WHAT NEEDS TO BE DONE.
Scan the listing below and copy every line holding "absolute".

DATA SECTION.
╭──
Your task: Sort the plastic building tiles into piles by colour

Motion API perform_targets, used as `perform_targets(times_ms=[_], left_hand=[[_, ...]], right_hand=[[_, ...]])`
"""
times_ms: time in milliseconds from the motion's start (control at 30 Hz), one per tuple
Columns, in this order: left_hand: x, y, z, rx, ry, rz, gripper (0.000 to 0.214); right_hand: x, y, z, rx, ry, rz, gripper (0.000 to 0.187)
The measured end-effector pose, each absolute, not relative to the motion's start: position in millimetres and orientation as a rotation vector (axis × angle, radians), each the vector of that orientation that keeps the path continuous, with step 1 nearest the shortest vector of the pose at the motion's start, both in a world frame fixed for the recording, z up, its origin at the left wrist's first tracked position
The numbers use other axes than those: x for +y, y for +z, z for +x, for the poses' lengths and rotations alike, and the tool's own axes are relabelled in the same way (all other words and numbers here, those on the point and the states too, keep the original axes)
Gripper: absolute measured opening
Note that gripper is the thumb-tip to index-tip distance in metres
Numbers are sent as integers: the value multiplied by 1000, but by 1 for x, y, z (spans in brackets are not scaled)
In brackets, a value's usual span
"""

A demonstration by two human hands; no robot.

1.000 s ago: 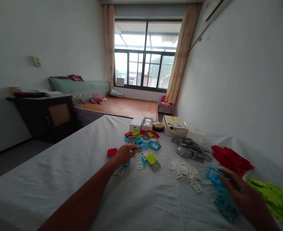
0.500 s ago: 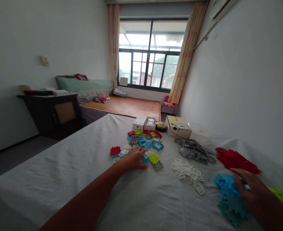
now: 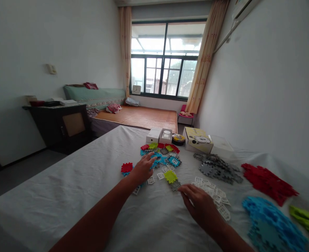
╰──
TASK SOLUTION.
The measured end-effector pose, each absolute, not relative to the motion's start: position in millimetres and orientation as a rotation vector (axis × angle, radians), each the vector of that orientation that keeps the path continuous, with step 1 nearest the shortest vector of the pose at the motion's start, both in a world frame fixed for the recording, z up, its origin at the left wrist's first tracked position
Gripper: absolute measured opening

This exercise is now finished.